- [ASSIGNMENT] Would you filter the listing below so that only lines with the word "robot" remain?

- [INFORMATION SHOWN]

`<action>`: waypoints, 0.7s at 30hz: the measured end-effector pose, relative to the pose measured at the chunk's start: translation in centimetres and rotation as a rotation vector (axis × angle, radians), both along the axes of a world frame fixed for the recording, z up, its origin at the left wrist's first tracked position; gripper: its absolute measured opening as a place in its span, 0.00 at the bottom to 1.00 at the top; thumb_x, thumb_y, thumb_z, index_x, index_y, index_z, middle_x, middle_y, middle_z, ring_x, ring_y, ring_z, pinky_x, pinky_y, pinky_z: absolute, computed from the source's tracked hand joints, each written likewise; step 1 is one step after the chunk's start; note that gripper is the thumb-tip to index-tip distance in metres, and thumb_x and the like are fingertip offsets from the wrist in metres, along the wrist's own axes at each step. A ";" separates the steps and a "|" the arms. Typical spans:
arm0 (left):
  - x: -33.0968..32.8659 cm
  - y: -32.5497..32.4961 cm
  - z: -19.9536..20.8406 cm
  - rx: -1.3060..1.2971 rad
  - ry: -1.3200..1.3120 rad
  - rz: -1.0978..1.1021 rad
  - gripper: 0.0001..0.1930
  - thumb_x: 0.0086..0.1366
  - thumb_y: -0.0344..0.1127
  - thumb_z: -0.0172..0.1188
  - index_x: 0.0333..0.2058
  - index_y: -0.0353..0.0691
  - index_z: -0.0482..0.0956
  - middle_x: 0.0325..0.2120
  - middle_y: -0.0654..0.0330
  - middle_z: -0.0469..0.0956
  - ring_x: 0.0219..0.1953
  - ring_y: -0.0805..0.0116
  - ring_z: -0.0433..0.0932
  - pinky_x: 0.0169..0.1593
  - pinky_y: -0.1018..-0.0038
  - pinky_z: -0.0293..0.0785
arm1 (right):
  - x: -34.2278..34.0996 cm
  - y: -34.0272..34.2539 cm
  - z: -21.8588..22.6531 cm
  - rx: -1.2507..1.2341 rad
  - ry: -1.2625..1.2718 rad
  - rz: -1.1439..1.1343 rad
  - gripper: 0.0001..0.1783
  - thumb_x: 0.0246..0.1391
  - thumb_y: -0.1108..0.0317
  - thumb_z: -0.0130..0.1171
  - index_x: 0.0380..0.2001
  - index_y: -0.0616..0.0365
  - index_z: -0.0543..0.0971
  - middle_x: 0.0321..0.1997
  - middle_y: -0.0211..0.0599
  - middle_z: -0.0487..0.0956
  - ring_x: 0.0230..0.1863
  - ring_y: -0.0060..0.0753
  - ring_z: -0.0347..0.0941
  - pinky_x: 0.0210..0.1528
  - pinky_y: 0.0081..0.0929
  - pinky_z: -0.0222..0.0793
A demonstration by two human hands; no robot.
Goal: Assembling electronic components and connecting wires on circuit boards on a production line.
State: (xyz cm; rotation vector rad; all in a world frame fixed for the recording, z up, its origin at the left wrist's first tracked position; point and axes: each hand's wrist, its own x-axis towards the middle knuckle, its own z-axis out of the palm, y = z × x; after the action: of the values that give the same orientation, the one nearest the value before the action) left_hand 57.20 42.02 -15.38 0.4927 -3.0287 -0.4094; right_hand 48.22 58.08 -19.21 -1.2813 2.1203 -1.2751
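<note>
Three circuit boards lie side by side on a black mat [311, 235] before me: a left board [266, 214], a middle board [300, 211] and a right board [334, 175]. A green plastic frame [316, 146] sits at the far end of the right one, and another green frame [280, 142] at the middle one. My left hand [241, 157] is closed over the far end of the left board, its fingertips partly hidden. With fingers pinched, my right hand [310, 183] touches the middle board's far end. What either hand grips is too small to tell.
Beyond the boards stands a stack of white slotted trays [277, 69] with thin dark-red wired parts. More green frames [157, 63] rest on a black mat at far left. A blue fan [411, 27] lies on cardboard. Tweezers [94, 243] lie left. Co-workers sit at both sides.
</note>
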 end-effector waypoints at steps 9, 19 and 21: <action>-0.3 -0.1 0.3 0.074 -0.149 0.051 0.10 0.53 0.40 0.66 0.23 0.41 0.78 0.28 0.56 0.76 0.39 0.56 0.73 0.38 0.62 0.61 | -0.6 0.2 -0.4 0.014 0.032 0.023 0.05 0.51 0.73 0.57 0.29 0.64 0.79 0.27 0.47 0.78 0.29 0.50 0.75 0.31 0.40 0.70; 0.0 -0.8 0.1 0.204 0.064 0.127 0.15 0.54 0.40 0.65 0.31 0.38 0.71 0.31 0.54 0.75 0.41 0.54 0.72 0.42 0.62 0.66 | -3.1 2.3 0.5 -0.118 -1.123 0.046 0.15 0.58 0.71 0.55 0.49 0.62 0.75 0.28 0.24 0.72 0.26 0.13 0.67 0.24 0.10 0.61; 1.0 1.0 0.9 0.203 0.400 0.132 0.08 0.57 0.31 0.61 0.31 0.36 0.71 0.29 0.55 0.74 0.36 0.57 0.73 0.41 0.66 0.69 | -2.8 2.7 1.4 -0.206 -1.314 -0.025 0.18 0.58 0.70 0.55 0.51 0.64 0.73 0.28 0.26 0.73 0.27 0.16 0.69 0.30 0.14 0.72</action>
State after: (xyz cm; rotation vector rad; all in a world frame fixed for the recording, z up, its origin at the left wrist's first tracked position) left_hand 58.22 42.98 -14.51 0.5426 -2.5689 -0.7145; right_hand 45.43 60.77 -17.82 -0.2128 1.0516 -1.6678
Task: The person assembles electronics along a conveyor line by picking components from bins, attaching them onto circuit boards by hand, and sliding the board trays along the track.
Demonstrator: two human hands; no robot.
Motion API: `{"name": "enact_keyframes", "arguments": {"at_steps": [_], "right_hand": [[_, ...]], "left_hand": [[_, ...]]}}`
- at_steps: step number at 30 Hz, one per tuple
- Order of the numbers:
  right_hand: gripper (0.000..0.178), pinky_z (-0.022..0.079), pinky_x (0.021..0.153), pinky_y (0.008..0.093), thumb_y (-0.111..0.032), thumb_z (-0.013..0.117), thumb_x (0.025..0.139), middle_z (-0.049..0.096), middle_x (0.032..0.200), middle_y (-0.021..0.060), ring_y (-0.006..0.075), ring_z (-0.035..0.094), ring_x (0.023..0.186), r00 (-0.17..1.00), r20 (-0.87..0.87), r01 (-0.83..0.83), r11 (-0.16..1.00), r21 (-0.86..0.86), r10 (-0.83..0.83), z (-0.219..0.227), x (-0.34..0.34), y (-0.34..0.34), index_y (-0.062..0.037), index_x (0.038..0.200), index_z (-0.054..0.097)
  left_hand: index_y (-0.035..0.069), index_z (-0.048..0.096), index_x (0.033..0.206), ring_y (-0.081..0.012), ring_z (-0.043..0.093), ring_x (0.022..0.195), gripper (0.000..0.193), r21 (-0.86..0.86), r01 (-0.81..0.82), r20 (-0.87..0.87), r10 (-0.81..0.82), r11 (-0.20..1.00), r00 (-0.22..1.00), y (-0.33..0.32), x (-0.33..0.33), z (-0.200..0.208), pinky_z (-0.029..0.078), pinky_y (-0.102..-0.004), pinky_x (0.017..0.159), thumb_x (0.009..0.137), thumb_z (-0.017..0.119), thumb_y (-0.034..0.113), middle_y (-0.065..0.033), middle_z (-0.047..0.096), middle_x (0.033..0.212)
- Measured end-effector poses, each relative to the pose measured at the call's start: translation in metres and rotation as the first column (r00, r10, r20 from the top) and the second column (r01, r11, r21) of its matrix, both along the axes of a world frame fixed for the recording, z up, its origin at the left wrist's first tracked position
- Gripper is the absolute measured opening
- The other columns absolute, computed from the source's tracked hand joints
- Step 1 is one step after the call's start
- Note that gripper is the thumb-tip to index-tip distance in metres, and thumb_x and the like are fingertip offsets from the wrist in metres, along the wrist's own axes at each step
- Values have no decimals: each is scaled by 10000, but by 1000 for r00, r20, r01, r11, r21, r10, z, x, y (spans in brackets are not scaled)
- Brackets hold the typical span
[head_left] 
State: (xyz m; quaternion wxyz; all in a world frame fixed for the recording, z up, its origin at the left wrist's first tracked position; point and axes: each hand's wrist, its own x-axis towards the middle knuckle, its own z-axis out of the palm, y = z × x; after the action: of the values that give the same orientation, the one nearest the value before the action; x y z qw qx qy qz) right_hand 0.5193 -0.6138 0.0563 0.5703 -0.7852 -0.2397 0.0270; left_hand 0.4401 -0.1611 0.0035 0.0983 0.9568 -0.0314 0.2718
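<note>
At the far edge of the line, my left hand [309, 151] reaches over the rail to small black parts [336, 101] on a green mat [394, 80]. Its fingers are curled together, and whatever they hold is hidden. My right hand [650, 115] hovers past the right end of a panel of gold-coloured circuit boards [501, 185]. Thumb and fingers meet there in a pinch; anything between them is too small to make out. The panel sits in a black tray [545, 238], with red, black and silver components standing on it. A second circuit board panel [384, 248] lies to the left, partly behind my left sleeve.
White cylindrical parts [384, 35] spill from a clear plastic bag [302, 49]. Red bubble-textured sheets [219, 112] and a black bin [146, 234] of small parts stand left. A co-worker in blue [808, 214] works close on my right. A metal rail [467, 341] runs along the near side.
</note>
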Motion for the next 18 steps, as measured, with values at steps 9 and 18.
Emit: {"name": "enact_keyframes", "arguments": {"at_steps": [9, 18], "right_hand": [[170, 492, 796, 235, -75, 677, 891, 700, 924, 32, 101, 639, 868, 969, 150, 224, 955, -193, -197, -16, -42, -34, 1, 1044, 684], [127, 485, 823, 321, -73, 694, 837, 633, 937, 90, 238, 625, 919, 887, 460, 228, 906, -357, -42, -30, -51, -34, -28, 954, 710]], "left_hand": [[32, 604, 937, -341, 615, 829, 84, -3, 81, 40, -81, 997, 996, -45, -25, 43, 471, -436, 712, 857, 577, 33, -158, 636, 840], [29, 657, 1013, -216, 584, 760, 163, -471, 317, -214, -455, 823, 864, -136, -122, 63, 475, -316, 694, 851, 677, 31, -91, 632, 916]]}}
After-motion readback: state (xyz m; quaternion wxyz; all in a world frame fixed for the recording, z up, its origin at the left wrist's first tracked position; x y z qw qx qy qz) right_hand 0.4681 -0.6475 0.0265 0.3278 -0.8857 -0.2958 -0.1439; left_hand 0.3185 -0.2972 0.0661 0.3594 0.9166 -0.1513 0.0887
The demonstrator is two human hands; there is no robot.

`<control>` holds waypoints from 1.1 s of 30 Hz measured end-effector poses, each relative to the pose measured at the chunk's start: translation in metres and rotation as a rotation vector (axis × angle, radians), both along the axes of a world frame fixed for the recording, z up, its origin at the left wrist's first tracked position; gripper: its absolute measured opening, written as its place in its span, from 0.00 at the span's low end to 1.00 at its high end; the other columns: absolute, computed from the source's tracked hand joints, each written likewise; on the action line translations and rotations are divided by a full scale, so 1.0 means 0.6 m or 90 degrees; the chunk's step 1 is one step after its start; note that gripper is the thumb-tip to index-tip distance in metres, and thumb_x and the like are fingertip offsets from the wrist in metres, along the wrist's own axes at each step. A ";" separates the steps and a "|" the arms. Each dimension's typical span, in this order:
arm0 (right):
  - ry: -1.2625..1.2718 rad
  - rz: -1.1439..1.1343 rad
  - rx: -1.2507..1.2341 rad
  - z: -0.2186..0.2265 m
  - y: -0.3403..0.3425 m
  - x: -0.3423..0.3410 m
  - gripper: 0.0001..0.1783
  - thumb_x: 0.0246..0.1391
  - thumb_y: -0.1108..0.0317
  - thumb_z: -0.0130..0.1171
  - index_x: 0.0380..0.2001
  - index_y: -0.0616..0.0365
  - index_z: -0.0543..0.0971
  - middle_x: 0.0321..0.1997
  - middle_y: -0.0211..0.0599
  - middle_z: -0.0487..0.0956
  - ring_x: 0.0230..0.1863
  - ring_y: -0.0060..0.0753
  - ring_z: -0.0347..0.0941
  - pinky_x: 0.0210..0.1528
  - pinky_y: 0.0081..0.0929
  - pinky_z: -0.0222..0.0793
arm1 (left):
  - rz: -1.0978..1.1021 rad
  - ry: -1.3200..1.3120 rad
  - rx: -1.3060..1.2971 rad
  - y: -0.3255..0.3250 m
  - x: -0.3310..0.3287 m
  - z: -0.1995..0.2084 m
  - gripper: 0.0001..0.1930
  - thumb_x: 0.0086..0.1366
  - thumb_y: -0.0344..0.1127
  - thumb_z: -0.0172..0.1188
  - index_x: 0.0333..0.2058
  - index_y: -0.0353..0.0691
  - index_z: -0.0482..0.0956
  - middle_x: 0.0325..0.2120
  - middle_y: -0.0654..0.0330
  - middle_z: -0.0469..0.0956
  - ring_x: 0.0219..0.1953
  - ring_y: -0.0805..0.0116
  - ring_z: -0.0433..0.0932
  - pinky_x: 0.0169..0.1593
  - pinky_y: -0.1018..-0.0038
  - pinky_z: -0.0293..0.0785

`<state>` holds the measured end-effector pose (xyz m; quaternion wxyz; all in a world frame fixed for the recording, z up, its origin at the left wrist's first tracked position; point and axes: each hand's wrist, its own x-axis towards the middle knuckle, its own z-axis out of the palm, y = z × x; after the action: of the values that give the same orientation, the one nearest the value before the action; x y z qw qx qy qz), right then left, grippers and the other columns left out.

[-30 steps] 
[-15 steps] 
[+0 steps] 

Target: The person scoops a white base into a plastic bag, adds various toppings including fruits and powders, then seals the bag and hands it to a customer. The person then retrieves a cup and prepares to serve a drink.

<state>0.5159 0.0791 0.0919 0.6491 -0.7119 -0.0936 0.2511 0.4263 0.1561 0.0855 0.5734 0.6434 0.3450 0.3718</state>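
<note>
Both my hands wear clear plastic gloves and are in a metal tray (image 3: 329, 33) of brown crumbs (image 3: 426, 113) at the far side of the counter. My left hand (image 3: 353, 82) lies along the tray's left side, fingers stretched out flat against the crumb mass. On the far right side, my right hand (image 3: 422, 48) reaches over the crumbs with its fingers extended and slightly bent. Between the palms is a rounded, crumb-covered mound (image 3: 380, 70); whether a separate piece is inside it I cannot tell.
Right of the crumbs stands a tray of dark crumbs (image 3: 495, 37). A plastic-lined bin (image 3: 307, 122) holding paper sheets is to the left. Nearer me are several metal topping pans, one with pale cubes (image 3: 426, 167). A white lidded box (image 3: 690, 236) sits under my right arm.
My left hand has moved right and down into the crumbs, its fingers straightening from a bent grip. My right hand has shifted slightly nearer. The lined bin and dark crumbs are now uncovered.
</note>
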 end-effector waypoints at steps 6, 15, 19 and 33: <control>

- [TASK RESULT]
A demonstration by two human hands; no robot.
Demonstrator: two human hands; no robot.
The demonstrator is two human hands; there is no robot.

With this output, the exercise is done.